For example of the extra detail that is really involved, see:
[http://en.wikipedia.org/wiki/List_of_Issuer_Identification_N...](http://en.wikipedia.org/wiki/List_of_Issuer_Identification_Numbers)
\- e.g. 504837 is ATM only despite looking like a MasterCard.

Card identification also occasionally changes - Diners was bought by
MasterCard, Visa used to be 13 digits, etc.

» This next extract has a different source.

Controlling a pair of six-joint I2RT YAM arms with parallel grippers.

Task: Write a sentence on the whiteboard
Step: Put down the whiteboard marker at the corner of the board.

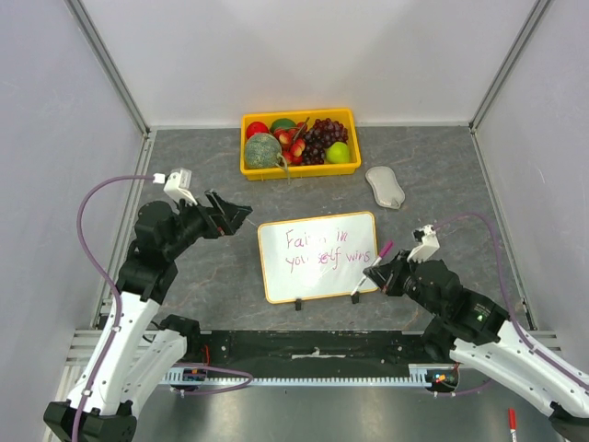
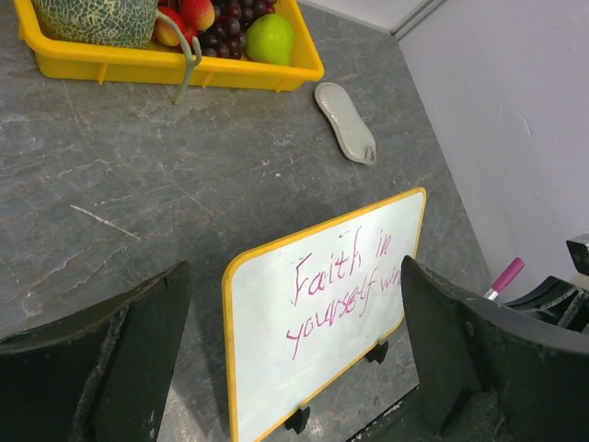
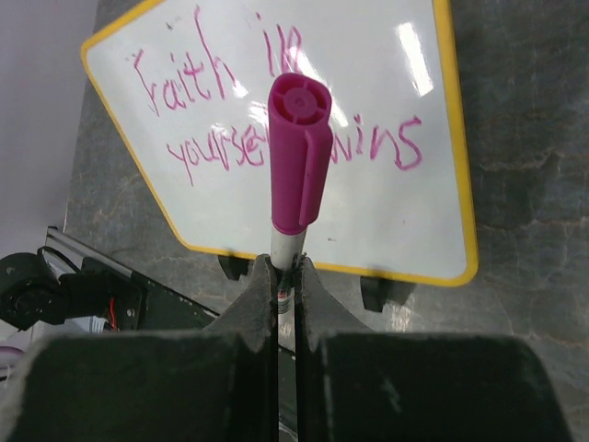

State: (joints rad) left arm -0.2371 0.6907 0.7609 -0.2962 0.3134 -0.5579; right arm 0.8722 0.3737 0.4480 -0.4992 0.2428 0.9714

I'd be really wary of hard-coding this anywhere. If it passes the Luhn
algorithm and the first digit is ok, consider just passing it on to your
processor and seeing if it gets approved. Add a black list of known-not-to-be-
valid prefixes if you'd like. But a whitelist of valid prefixes will break one
day without warning while also not really being the full list of valid
prefixes you think it is.

If you really need to be doing this, you can pay for a regular feed from a
processor, but the only use case I've ever seen for truly needing that was to
identify debit cards by number.

I've had cashiers force through faked manual auths on 19 digit private bank
debit cards, which I assume is fraud disguised as incompetence. But I think
dealing with a few weird cases (with proper auditing in place) is better than
declining a legit card because they expanded the valid prefixes and your code
wasn't updated.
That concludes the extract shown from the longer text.